Keywords: Female athletes; menstrual cycle; hormones; oral contraceptives; women’s health


Received: 21 October 2025; Accepted: 29 December 2025; Published online: 20 January 2026.

doi: 10.21037/gpm-2025-1-60


In recent years, the scientific community has begun to recognize the need for a more nuanced understanding of female athletic performance, one that goes beyond traditional strength, endurance, and conditioning metrics to incorporate sex-specific physiological variables (1). Among these, pelvic floor health, hormonal profiles, and the use of hormonal contraceptives represent three critical yet often underexplored dimensions. Despite their known relevance in clinical and reproductive contexts, their impact on sports performance remains largely neglected in both research and practice.

This commentary seeks to highlight the interconnected roles of pelvic floor function and hormonal modulation, both endogenous and exogenous, as key and interdependent factors in women’s performance. By examining their individual and combined influence on biomechanics, neuromuscular control, and athletic outcomes, we aim to expose a critical blind spot in current sports science paradigms and call for an integrated approach that reflects the physiological complexity of the female athlete.

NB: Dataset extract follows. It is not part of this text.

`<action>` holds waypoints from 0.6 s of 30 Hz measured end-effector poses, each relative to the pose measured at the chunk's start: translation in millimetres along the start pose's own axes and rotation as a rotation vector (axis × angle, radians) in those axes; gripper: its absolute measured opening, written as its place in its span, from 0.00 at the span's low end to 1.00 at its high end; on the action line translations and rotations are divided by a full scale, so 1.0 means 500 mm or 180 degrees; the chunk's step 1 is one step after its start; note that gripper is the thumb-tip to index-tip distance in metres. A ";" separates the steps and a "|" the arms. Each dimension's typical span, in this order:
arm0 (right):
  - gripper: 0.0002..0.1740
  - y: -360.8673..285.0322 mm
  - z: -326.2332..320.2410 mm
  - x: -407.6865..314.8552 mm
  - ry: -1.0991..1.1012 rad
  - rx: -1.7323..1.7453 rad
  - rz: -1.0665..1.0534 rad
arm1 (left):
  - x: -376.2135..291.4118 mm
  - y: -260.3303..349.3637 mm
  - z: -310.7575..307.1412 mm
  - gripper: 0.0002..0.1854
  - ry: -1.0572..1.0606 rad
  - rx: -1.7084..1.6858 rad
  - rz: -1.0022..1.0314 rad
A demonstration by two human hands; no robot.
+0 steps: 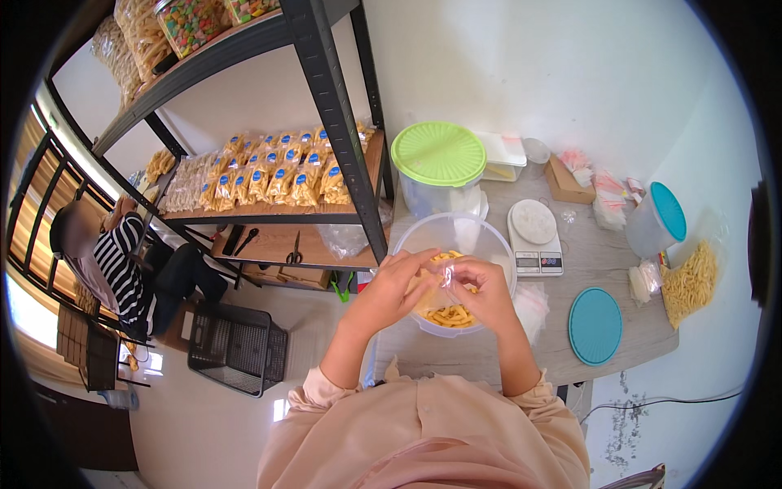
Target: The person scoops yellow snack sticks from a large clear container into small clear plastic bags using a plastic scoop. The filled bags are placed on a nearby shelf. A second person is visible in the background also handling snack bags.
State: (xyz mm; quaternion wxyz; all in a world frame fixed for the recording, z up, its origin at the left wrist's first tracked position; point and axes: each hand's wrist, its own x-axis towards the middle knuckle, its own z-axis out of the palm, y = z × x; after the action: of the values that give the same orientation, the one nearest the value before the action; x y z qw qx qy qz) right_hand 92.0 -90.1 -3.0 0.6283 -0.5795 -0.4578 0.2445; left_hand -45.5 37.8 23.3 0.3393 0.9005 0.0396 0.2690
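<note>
My left hand (391, 287) and my right hand (484, 287) hold a small clear plastic bag (448, 275) between them, above a round translucent tub (502, 250). Yellow stick-shaped snacks (451, 316) lie in the tub. Fingers of both hands pinch the bag near its top; how full it is cannot be told. Right of the tub stands a white digital kitchen scale (536, 238). A stack of empty-looking clear bags (530, 308) lies beside the tub, below the scale. A teal round lid (595, 326) rests flat on the table at the right.
A large tub with a green lid (438, 153) stands behind. At the right are a teal-lidded container (654, 223) and a big snack bag (690, 284). Left, a metal shelf (275, 215) holds packed snacks and scissors (294, 249). A seated person (131, 263) is near a black crate (235, 348).
</note>
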 end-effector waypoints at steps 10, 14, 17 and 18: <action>0.17 0.003 -0.006 0.010 -0.0016 -0.0307 0.0121 | 0.001 0.004 0.020 0.33 0.0089 0.0489 0.0101; 0.18 -0.002 -0.021 0.022 -0.0228 0.0134 0.0483 | 0.006 -0.019 0.023 0.30 0.0200 0.0240 0.0133; 0.19 0.006 -0.037 0.036 0.0360 0.1291 0.0534 | 0.018 -0.046 0.028 0.30 0.0513 -0.0272 0.0133; 0.20 0.015 -0.046 0.050 0.0383 0.0496 0.0442 | 0.023 -0.056 0.030 0.31 0.0671 -0.0619 0.0134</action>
State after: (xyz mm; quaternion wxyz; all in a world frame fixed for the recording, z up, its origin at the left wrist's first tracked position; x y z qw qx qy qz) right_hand 125.2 -79.2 -0.8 0.6794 -0.5728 -0.3576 0.2871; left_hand -24.8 53.3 1.7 0.4132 0.8308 0.0299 0.3717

Pelvic floor and performance

The pelvic floor muscles (PFM), a crucial yet often overlooked component in athletic performance, have traditionally been relegated to the domain of urogynecology and postpartum rehabilitation. However, mounting evidence suggests that PFM functionality plays a significant role in core stability, balance, proprioception, and kinetic chain coordination (2). Despite these connections, the literature has yet to establish a direct link between pelvic floor functionality and measurable athletic performance outcomes, revealing a substantial gap in both research and practical application.

Adding to this concern, recent studies have reported a high prevalence of pelvic floor dysfunctions (PFD), particularly stress urinary incontinence (SUI), among female athletes, with reported rates exceeding 50% of participants in volleyball (3) and approaching 70–80% in demanding, impact-based disciplines such as high-intensity functional training (HIFT) (4) or trampoline gymnastics (5,6). In athletic populations, PFD are often associated with repeated high-impact loading, elevated intra-abdominal pressure during strength or plyometric training, insufficient core muscle coordination, and lack of neuromuscular control (7). These dysfunctions, including SUI as their most common manifestation, are often normalized or underreported among athletes (8), contributing to their persistent invisibility in sports medicine. For instance, the study by Dakic et al. [2025] (9) highlighted the psychological and performance-related toll of PFD in elite athletes, noting that many altered their training or competition routines to manage symptoms, including training intensity reductions, activity avoidance (e.g., not jumping), restricting fluid intake prior to and during competition, wearing dark clothes or using pads.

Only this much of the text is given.